INSTRUCTIONS TO FOLLOW> In the entries below, find every line holding the string "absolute" and collect it.

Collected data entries
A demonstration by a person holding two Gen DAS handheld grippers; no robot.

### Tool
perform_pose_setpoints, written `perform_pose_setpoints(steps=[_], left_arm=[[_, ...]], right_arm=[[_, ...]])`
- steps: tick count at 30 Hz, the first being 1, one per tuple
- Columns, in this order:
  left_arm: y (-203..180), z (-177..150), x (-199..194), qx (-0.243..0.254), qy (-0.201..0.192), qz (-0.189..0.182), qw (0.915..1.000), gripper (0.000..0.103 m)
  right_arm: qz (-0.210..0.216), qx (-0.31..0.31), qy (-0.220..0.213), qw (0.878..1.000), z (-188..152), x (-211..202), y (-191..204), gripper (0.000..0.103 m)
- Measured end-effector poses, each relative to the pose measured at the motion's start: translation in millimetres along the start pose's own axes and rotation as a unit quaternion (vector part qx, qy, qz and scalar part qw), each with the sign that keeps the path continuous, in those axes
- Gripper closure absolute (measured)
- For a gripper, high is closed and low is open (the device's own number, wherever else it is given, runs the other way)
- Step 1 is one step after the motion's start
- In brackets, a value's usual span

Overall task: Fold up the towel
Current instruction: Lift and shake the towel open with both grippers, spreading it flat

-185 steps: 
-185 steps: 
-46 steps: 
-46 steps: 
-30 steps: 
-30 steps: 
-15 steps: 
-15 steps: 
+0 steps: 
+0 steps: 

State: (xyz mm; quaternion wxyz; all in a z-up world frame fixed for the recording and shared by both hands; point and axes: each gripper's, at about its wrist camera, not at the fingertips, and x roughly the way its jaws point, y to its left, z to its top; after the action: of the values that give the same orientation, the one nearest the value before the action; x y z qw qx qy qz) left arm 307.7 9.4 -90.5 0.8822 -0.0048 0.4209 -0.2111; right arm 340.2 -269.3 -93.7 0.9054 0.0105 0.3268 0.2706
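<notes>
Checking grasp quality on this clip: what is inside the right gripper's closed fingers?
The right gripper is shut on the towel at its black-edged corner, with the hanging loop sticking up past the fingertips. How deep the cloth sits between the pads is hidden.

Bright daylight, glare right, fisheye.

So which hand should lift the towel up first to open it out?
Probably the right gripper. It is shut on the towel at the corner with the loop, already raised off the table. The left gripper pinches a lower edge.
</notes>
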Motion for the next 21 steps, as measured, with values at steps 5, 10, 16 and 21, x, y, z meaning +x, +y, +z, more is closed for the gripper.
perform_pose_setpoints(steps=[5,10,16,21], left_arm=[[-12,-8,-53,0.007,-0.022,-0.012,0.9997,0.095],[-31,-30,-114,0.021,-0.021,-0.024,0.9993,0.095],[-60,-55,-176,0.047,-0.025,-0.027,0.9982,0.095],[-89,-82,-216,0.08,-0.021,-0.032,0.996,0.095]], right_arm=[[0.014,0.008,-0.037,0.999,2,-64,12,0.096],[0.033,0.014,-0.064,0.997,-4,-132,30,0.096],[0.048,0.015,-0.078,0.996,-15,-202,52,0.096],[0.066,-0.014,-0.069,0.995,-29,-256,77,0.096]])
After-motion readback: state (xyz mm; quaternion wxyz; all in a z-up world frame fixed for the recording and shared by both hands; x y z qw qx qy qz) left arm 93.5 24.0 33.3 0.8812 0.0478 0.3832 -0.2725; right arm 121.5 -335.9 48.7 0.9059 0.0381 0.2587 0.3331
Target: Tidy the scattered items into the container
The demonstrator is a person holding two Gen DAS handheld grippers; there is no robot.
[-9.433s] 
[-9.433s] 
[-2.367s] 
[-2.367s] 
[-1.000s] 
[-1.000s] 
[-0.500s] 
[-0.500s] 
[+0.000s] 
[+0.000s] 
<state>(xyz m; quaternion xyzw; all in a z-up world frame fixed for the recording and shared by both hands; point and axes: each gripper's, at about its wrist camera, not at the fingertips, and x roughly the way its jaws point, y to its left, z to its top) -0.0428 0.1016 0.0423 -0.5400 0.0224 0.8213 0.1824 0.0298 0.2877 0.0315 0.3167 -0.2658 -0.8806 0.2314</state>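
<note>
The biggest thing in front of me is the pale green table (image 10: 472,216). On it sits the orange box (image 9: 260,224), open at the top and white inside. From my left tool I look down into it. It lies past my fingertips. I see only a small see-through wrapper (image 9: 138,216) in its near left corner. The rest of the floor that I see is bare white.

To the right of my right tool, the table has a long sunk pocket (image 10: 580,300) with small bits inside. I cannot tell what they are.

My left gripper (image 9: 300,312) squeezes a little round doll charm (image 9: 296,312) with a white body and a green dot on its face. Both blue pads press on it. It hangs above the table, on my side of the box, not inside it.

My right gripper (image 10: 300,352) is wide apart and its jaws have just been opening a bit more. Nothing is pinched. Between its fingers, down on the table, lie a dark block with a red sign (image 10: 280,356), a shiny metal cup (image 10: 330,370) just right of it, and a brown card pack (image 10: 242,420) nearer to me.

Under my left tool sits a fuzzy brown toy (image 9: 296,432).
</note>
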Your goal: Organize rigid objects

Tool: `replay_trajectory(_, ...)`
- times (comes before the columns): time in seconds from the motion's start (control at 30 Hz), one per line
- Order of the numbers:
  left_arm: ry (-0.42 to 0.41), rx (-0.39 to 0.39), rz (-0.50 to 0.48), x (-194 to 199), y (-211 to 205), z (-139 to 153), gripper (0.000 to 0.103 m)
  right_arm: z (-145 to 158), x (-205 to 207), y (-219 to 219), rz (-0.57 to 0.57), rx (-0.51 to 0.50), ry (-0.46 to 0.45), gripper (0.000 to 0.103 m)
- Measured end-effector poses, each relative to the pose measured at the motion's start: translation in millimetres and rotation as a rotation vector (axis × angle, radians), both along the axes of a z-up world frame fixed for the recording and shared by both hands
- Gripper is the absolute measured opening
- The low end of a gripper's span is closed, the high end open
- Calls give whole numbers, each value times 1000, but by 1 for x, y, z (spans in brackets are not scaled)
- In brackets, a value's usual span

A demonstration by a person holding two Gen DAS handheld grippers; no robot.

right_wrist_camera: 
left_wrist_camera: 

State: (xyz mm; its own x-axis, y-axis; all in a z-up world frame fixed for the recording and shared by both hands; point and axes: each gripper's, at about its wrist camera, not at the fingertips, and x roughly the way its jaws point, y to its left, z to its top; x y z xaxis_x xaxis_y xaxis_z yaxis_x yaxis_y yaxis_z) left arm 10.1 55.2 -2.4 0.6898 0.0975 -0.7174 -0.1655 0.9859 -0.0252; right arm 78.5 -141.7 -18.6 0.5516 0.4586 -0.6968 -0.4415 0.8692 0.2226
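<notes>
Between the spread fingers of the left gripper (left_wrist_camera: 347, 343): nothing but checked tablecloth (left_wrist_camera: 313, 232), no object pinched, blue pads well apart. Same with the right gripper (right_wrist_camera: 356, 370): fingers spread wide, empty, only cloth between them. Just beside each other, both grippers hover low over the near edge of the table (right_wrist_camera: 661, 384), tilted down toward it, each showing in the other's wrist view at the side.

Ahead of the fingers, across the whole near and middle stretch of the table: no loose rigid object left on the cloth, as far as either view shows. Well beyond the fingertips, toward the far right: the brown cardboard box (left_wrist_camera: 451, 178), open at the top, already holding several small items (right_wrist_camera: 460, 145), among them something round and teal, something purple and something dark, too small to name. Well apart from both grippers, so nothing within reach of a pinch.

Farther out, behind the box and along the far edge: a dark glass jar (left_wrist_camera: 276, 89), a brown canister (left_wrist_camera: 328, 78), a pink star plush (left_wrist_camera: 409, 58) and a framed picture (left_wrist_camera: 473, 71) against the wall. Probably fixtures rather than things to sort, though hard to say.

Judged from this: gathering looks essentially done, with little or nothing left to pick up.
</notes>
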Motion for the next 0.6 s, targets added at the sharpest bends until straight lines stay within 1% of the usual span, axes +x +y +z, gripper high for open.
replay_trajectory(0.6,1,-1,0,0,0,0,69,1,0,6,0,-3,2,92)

SOLUTION TO THIS PROBLEM>
- Gripper closure absolute (measured)
- Gripper is the absolute measured opening

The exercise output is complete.